- [The task]: Would you quote the material below from its first line through the line containing "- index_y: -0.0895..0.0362", exactly and with both ends included?

- [Material provided]:
- Opening Delimiter -
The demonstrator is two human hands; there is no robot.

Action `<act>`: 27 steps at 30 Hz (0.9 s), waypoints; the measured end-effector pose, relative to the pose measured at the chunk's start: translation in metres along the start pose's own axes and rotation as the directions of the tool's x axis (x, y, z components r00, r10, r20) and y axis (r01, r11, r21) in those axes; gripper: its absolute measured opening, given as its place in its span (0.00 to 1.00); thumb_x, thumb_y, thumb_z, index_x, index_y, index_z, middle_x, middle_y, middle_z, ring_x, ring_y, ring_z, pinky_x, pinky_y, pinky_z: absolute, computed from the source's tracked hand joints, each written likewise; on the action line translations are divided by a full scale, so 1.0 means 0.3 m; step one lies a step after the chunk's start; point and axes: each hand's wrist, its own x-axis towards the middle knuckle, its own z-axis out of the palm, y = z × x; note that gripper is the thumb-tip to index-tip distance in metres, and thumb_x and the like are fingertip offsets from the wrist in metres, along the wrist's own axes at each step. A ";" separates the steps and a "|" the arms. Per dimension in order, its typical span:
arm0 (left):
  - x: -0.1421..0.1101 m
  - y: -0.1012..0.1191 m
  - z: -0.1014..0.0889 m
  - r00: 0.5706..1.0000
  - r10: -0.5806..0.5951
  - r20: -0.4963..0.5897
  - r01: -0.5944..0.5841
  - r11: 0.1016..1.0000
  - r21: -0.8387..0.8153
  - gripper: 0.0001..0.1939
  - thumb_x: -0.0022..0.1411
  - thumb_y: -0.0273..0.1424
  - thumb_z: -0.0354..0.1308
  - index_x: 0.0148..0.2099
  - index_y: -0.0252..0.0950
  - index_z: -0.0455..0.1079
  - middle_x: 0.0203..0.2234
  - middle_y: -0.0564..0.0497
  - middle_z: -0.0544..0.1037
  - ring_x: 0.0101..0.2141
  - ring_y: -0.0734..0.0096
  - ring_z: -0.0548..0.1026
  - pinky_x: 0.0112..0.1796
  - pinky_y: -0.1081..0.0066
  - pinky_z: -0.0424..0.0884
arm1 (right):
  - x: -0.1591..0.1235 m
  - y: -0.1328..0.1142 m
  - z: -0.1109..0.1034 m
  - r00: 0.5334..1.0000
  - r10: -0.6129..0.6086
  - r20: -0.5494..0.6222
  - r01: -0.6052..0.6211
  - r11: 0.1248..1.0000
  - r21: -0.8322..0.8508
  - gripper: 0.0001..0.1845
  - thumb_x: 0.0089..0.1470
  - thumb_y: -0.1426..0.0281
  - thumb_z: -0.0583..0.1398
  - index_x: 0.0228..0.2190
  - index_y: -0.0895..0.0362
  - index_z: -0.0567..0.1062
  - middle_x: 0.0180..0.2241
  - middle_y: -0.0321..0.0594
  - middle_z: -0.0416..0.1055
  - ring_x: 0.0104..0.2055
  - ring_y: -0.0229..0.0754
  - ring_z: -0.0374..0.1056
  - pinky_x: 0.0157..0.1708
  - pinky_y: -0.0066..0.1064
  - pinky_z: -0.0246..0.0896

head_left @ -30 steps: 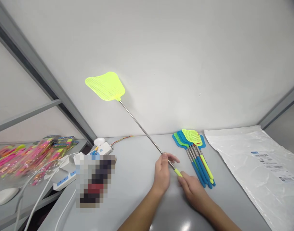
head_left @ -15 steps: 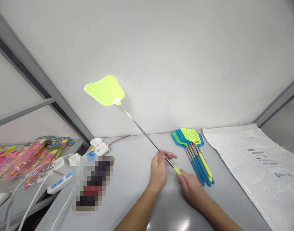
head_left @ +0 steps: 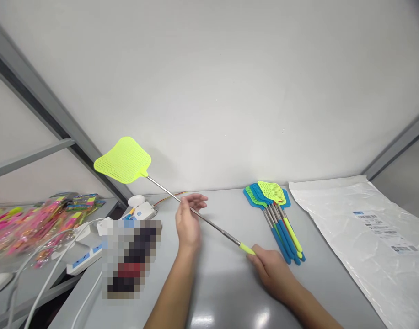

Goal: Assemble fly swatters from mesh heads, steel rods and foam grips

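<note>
My right hand (head_left: 269,269) is closed round the yellow grip of a fly swatter (head_left: 182,201) with a long, extended steel shaft. Its neon-yellow mesh head (head_left: 123,161) hangs in the air at the left, above the table's back edge. My left hand (head_left: 188,221) pinches the shaft about midway, with the other fingers spread. A small pile of collapsed swatters (head_left: 274,214), blue and yellow-green, lies on the grey table (head_left: 230,297) just right of my right hand.
A large clear plastic bag (head_left: 363,233) with a printed label lies at the right. At the left are a white power strip (head_left: 89,253) with cables, a blurred-out object (head_left: 130,256) and a heap of pink packaged goods (head_left: 34,224). A white wall stands behind.
The swatter has swung down and to the left, its head dropping toward the table. My left hand has slid up the shaft, away from the grip. My right hand has stayed put.
</note>
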 end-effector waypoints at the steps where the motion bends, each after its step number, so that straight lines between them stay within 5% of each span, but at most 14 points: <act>1: 0.025 0.010 -0.017 0.998 0.037 -0.049 -0.037 0.999 -0.016 0.22 0.66 0.46 0.47 0.37 0.33 0.71 0.30 0.47 0.77 0.29 0.72 0.72 0.35 0.70 0.68 | -0.001 0.000 0.000 1.000 -0.010 -0.002 0.010 1.000 -0.014 0.18 0.65 0.60 0.43 0.25 0.53 0.58 0.18 0.31 0.59 0.21 0.38 0.56 0.24 0.29 0.40; 6: 0.008 -0.007 -0.014 0.995 0.062 -0.073 -0.059 0.997 0.040 0.21 0.67 0.43 0.47 0.26 0.36 0.63 0.24 0.51 0.75 0.30 0.72 0.72 0.35 0.71 0.66 | 0.004 0.000 0.010 1.000 -0.024 -0.001 0.024 0.996 -0.088 0.18 0.65 0.60 0.43 0.25 0.53 0.58 0.17 0.31 0.59 0.19 0.38 0.56 0.23 0.30 0.39; 9: -0.128 -0.068 0.069 0.987 -0.122 0.103 0.105 0.982 0.159 0.23 0.68 0.43 0.44 0.25 0.36 0.60 0.23 0.50 0.76 0.27 0.72 0.71 0.36 0.70 0.65 | 0.008 0.003 0.017 0.999 -0.004 -0.037 0.000 0.994 -0.107 0.17 0.65 0.61 0.42 0.26 0.53 0.58 0.17 0.31 0.59 0.19 0.39 0.57 0.22 0.30 0.39; 13: -0.278 -0.115 0.164 0.887 -0.344 0.308 0.313 0.938 0.147 0.22 0.69 0.44 0.40 0.31 0.36 0.64 0.22 0.48 0.77 0.27 0.68 0.73 0.34 0.68 0.67 | 0.004 0.016 0.018 0.996 0.015 -0.090 -0.018 1.000 -0.024 0.17 0.65 0.62 0.41 0.26 0.52 0.57 0.18 0.32 0.60 0.20 0.39 0.58 0.23 0.29 0.42; 17: -0.233 -0.085 0.134 0.891 -0.266 0.367 0.199 0.957 0.212 0.23 0.69 0.43 0.43 0.34 0.33 0.71 0.31 0.44 0.78 0.34 0.67 0.73 0.40 0.67 0.67 | 0.001 0.022 0.009 0.996 0.041 -0.075 -0.040 0.999 0.015 0.17 0.65 0.61 0.42 0.25 0.52 0.55 0.18 0.31 0.58 0.20 0.38 0.57 0.23 0.28 0.42; 21: -0.082 -0.035 0.039 0.993 -0.085 0.087 0.078 0.994 0.078 0.21 0.68 0.42 0.45 0.34 0.34 0.70 0.28 0.48 0.76 0.30 0.70 0.72 0.36 0.70 0.67 | 0.001 0.013 0.001 0.999 0.023 -0.041 -0.024 0.999 -0.028 0.18 0.65 0.60 0.43 0.25 0.52 0.57 0.18 0.30 0.57 0.20 0.38 0.55 0.23 0.29 0.40; 24: -0.007 -0.013 -0.009 0.998 0.001 -0.063 0.000 1.000 0.013 0.20 0.68 0.42 0.47 0.32 0.34 0.69 0.27 0.50 0.74 0.30 0.72 0.71 0.35 0.71 0.66 | -0.001 0.005 0.000 1.000 -0.006 -0.023 0.005 0.999 -0.049 0.18 0.65 0.60 0.43 0.25 0.53 0.58 0.18 0.31 0.58 0.20 0.38 0.56 0.23 0.29 0.40; 27: -0.016 -0.025 -0.003 0.997 -0.003 -0.083 0.001 1.000 -0.031 0.21 0.68 0.43 0.46 0.29 0.35 0.67 0.24 0.51 0.72 0.29 0.72 0.70 0.33 0.72 0.65 | -0.001 0.007 0.006 1.000 -0.004 -0.023 0.002 0.998 -0.065 0.18 0.65 0.59 0.43 0.25 0.53 0.57 0.18 0.31 0.57 0.20 0.38 0.55 0.23 0.29 0.39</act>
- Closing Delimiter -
- [Answer to the exercise]:
The demonstrator is two human hands; there is no robot.

Action `<act>`: 27 steps at 30 Hz (0.9 s), waypoints; the measured end-effector pose, relative to the pose measured at the chunk's start: translation in metres along the start pose's own axes and rotation as the directions of the tool's x axis (x, y, z components r00, r10, r20) and y axis (r01, r11, r21) in those axes; gripper: its absolute measured opening, given as its place in its span (0.00 to 1.00); thumb_x, thumb_y, thumb_z, index_x, index_y, index_z, middle_x, middle_y, middle_z, ring_x, ring_y, ring_z, pinky_x, pinky_y, pinky_z: absolute, computed from the source's tracked hand joints, each written likewise; on the action line translations are divided by a full scale, so 1.0 means 0.3 m; step one lies a step after the chunk's start; point and axes: each hand's wrist, its own x-axis towards the middle knuckle, its own z-axis out of the palm, y = z × x; note that gripper is the thumb-tip to index-tip distance in metres, and thumb_x and the like are fingertip offsets from the wrist in metres, along the wrist's own axes at each step. A ";" separates the steps and a "|" the arms. Per dimension in order, its typical span:
arm0 (left):
  - x: -0.1421..0.1101 m
  - y: -0.1012..0.1191 m
  - z: -0.1014..0.0889 m
  - r00: 0.5706..1.0000
  - r10: -0.5806..0.5951
  - r20: -0.4963..0.5897
  - r01: -0.5944..0.5841
  - r11: 0.1016..1.0000
  - r21: -0.8387..0.8153
  - gripper: 0.0001..0.1939
  - thumb_x: -0.0022..0.1411
  - thumb_y: -0.0273..0.1424
  - thumb_z: -0.0354..0.1308
  - index_x: 0.0148..0.2099
  - index_y: -0.0252..0.0950
  - index_z: -0.0455..0.1079
  - middle_x: 0.0203..0.2234
  - middle_y: -0.0564..0.0497
  - middle_z: -0.0544..0.1037
  - ring_x: 0.0101..0.2141
  - ring_y: -0.0734..0.0096
  - ring_z: -0.0548..0.1026
  - pinky_x: 0.0112..0.1796
  - pinky_y: -0.1081..0.0066
  - pinky_z: -0.0424..0.0884
arm1 (right):
  - x: -0.1591..0.1235 m
  - y: -0.1328..0.1142 m
  - z: -0.1109..0.1034 m
  - r00: 0.5334..1.0000
  - r10: -0.6129..0.6086
  - r20: -0.5494..0.6222
  - r01: -0.6052..0.6211
  - r11: 0.1248..1.0000
  - r21: -0.8322..0.8508
  - gripper: 0.0001..0.1845
  - thumb_x: 0.0089..0.1470
  - thumb_y: -0.1426..0.0281
  - thumb_z: -0.0583..0.1398
  - index_x: 0.0228..0.2190
  - index_y: -0.0895..0.0362

The output is done.